How High Availability Works in Our Cloud Database

When our customers first get interested in Timescale and we mention the importance of high availability, we often hear something along these lines:

“Now that our workload is growing, hosting our own database is starting to consume too much time. We’re ready to move to a hosted service so we can free up some time for our team. But, we’re unsure about the idea of giving our data to somebody else. What would happen if there’s a failure? How do I know our data is protected?”

Hosted databases in the cloud are the future, but you should still understand how your hosted database is working under the hood to ensure it meets your high availability needs. Database failures used to keep database administrators up at night. That shouldn’t be the case anymore, with hosted database services taking that load off the DBAs shoulders by keeping databases up and running. Still, vendors can choose to be more transparent: how they keep the service working seamlessly is the kind of information that does not belong in a black box!

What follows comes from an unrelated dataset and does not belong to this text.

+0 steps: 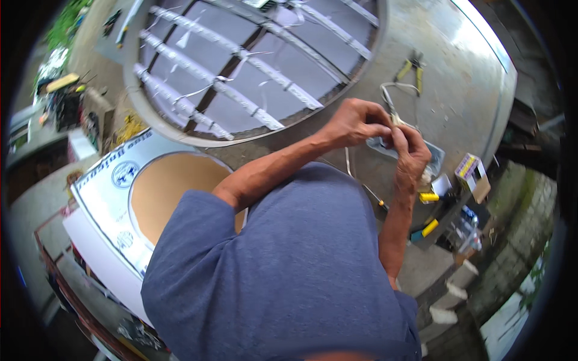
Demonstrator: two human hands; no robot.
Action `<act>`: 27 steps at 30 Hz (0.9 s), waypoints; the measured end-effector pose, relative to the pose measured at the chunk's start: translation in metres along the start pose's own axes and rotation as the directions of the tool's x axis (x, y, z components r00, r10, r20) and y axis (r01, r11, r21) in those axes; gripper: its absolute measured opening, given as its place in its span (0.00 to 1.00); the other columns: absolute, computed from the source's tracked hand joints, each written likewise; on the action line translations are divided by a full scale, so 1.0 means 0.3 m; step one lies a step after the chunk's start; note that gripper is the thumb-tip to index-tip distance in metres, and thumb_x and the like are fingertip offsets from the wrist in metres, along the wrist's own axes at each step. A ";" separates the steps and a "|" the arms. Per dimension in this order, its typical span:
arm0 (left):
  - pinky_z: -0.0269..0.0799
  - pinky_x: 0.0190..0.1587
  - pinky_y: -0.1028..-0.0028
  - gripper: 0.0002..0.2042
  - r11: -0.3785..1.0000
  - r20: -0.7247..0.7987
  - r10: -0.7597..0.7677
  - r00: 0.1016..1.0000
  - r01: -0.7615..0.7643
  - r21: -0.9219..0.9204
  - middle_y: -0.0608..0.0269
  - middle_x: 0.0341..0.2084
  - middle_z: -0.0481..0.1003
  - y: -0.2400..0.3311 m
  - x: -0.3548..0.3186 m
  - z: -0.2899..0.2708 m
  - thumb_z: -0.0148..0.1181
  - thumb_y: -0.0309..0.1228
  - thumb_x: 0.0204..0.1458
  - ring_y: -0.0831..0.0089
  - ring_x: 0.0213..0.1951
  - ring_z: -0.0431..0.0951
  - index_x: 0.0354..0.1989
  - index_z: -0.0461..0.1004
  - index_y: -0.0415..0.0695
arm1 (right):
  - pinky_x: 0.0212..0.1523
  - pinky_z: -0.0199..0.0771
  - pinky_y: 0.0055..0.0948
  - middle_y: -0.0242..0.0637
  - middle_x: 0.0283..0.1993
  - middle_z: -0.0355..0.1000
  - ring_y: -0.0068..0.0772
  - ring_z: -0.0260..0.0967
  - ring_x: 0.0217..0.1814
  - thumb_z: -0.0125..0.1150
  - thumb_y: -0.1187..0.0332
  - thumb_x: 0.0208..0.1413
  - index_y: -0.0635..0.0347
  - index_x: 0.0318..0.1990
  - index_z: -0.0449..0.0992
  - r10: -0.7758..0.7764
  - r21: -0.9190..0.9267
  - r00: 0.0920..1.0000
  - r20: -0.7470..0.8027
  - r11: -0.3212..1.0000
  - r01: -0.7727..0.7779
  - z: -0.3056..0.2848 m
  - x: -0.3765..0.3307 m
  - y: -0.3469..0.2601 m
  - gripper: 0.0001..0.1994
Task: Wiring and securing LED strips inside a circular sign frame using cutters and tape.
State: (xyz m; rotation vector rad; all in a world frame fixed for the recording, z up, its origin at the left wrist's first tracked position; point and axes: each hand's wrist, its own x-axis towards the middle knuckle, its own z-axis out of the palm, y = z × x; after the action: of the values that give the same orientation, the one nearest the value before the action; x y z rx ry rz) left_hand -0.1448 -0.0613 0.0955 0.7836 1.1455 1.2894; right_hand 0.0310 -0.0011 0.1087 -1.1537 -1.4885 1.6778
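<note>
My left hand [359,122] and my right hand [412,150] meet above the metal table, fingers closed in a pinch. Between them they grip a whitish electrical cable [390,96], which loops up beyond the fingertips; its held end is partly hidden. Just past the loop lie yellow-handled pliers [412,73]. Beneath my right hand rests a clear plastic bag [435,157]. To the left, a large round frame [135,90] carries several white light strips [241,53] with thin white wires sticking out.
The metal table [466,90] reaches to the right. Near its edge are a small printed box [468,166], a yellow-handled tool [429,228] and a screwdriver [381,203]. A white-blue sheet [114,192] with a round opening stands at left. Pale blocks [448,298] sit lower right.
</note>
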 end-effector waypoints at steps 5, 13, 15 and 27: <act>0.80 0.44 0.74 0.07 0.999 -0.047 0.008 0.999 -0.006 0.034 0.58 0.33 0.84 0.036 -0.029 -0.015 0.67 0.22 0.56 0.74 0.37 0.83 0.41 0.82 0.33 | 0.38 0.76 0.21 0.32 0.34 0.79 0.20 0.76 0.35 0.65 0.72 0.63 0.65 0.44 0.82 0.013 0.021 0.999 0.032 1.000 -0.013 0.023 0.007 0.004 0.07; 0.76 0.40 0.77 0.07 0.997 -0.016 -0.030 0.999 0.031 0.066 0.63 0.33 0.83 0.052 -0.018 -0.012 0.70 0.27 0.55 0.79 0.37 0.80 0.39 0.83 0.37 | 0.37 0.77 0.20 0.32 0.33 0.80 0.18 0.76 0.33 0.65 0.71 0.63 0.65 0.43 0.83 0.022 0.005 1.000 0.008 1.000 -0.022 0.018 0.004 -0.019 0.07; 0.78 0.42 0.76 0.08 0.991 -0.051 0.016 0.999 -0.009 0.134 0.62 0.33 0.83 0.028 -0.018 -0.008 0.70 0.27 0.55 0.77 0.37 0.81 0.40 0.83 0.37 | 0.36 0.76 0.20 0.32 0.32 0.80 0.18 0.76 0.32 0.66 0.71 0.62 0.65 0.43 0.83 0.012 -0.027 1.000 0.003 1.000 -0.012 0.018 0.008 -0.023 0.07; 0.69 0.39 0.79 0.08 0.986 -0.093 0.059 0.994 -0.043 0.162 0.73 0.33 0.81 -0.003 -0.002 -0.002 0.73 0.30 0.53 0.84 0.34 0.74 0.39 0.81 0.44 | 0.29 0.72 0.24 0.35 0.26 0.78 0.18 0.73 0.26 0.66 0.73 0.58 0.66 0.39 0.82 -0.197 -0.419 0.980 -0.001 0.890 0.178 0.040 0.016 -0.058 0.06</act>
State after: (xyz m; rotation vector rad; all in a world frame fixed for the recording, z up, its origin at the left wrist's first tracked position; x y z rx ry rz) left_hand -0.1452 -0.0621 0.0947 0.8803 1.3266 1.3013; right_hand 0.0163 0.0009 0.1246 -1.2033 -1.9255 1.2276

In this blog post, we’re throwing the black box out the window to explain how data availability works in Timescale within its cloud-native architecture. Even if you are not a Timescale user (yet), this read may give you a glimpse of how we’ve designed the platform and built a high-availability cloud database using AWS infrastructure.

What Is High Availability?

As the DBA, “availability” means how often you can interact with your database as expected. If your database is available, you are able to perform normal operations on it and your end users (and your business) will remain unaffected by any database issues.

In this context, the term “high availability” (HA) is often used to describe a system in which you can expect minimal downtime. The exact level of downtime you can expect in an HA system depends on your vendor; there’s no universally accepted definition of high availability, although it often varies between a few seconds and a few minutes.

Companies often describe their service availability in terms of RTO (Recovery Time Objective) and RPO (Recovery Point Objective). These are fancy terms that actually mean very simple concepts:

  • The RTO is how long will it take for your service to recover in terms of failure, usually considering the worst-case scenario.
  • The RPO is how much data could you lose if a recovery takes place.

If you are a DBA, needless to say that you care a lot about these two things. If you’ve managed a database on-premise before or even in a private cloud, you know that failures do happen. By trusting your operations to a hosted database provider, you want to know how much downtime you may experience. And you want to rest assured that no data loss will occur.

We’ll eventually answer how this works in Timescale specifically, but before we get there, let’s spend a few minutes talking about what the infrastructure of a hosted database looks like, focusing on AWS (which is where Timescale is hosted). Having a mental model of how the underlying infrastructure works will help you understand better which types of failures may happen and what will be done to put your service back up and running again.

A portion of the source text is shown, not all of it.